На другой стороне равнины граф Мартин также вышел вперед, сопровождаемый тремя огромными псами, больше напоминающими волков, крутящимися у его ног. Мужчина двигался с уверенностью закаленного в боях воина, а не изнеженного аристократа. Неужели война так изменила графа, что, даже несколько раз видевший своего командующего вблизи Шлагенер не мог узнать его. Юноша пристальнее вгляделся в лицо приближавшегося человека — это было удивительное лицо… Лицо человека, обуреваемого демонами…
— Морр меня побери, кто это?! — пробормотал пораженный Форстер.
— В чем дело, солдат? — осведомился Брандт.

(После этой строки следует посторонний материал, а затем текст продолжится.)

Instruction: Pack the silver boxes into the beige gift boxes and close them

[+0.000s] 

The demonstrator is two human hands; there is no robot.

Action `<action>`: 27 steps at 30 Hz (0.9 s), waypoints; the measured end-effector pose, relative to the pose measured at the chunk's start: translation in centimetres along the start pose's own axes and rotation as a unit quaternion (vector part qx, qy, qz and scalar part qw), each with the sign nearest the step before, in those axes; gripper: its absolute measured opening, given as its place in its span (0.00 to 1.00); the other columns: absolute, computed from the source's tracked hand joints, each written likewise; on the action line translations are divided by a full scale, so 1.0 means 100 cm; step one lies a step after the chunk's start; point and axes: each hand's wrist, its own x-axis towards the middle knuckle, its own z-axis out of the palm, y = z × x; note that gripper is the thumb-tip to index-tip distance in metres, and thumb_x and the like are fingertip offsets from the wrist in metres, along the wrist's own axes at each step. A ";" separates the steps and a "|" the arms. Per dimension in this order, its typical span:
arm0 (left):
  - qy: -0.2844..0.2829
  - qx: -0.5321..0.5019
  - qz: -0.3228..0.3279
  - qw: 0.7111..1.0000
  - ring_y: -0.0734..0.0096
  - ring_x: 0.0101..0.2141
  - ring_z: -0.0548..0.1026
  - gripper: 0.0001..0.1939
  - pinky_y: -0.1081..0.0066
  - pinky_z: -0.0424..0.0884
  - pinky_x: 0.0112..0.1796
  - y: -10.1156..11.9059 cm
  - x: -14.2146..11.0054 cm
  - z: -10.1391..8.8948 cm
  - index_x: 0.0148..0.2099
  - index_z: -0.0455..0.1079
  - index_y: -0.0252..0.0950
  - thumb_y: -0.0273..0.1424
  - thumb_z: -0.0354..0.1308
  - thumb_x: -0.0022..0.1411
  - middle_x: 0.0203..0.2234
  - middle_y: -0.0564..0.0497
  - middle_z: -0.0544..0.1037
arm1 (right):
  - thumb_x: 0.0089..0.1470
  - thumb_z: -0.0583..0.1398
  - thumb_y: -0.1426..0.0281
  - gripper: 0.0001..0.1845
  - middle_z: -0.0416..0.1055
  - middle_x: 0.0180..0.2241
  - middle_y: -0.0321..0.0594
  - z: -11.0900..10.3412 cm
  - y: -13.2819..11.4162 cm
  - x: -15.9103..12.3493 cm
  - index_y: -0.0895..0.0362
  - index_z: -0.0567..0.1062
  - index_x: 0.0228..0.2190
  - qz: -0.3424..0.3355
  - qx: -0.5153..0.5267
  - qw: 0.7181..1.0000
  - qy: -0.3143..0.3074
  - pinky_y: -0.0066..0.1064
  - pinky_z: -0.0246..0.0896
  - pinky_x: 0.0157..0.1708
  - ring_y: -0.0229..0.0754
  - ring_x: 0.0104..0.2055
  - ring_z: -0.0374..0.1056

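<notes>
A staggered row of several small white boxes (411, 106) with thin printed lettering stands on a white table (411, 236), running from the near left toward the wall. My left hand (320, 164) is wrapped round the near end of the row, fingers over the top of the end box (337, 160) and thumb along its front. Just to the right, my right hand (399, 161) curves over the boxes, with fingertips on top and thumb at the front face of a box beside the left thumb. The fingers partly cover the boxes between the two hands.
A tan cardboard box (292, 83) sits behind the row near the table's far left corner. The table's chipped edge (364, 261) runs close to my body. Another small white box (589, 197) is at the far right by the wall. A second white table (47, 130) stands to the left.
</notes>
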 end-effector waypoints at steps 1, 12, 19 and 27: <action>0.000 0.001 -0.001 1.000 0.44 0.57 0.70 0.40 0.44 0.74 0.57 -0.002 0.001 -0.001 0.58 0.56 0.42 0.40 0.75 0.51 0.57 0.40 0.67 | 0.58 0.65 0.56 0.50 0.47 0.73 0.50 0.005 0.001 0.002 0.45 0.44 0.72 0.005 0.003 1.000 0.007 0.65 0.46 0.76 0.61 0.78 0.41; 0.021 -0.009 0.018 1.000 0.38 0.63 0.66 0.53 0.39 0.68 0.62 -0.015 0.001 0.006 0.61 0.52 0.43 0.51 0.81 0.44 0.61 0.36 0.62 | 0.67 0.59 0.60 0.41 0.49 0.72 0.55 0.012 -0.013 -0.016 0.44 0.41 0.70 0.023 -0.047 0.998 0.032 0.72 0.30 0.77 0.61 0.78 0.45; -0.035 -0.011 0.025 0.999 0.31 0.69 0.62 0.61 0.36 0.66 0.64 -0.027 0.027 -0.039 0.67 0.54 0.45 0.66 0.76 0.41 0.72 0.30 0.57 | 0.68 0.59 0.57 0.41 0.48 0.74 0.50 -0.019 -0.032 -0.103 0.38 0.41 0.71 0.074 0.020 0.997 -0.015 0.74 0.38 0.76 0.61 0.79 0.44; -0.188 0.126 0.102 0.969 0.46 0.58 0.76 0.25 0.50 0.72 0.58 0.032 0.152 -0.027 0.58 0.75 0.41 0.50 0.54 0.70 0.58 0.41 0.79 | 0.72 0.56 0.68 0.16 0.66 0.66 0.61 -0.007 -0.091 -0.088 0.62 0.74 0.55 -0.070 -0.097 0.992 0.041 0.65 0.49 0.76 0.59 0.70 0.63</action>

— Ничего, просто мысли вслух, — покачал головой юноша.
Брандт и Шлагенер спустились с холма и, на середине заснеженной равнины, встретились с подходившим с противоположной стороны человеком. По мере его приближения — Форстер во все глаза рассматривал эту удивительную личность.
Приближающийся человек поражал воображение. Густая черная борода покрывала его лицо от глаз до шеи. Длинные волосы волнами спадали на плечи. Весь его внешний облик дышал чудовищной первобытной силой, движения — полны небрежного достоинства человека, привыкшего повелевать. Огромные псы, следующие за хозяином, дополняли этот угрожающий внешний облик. Несомненно, этот человек — был прирожденным лидером!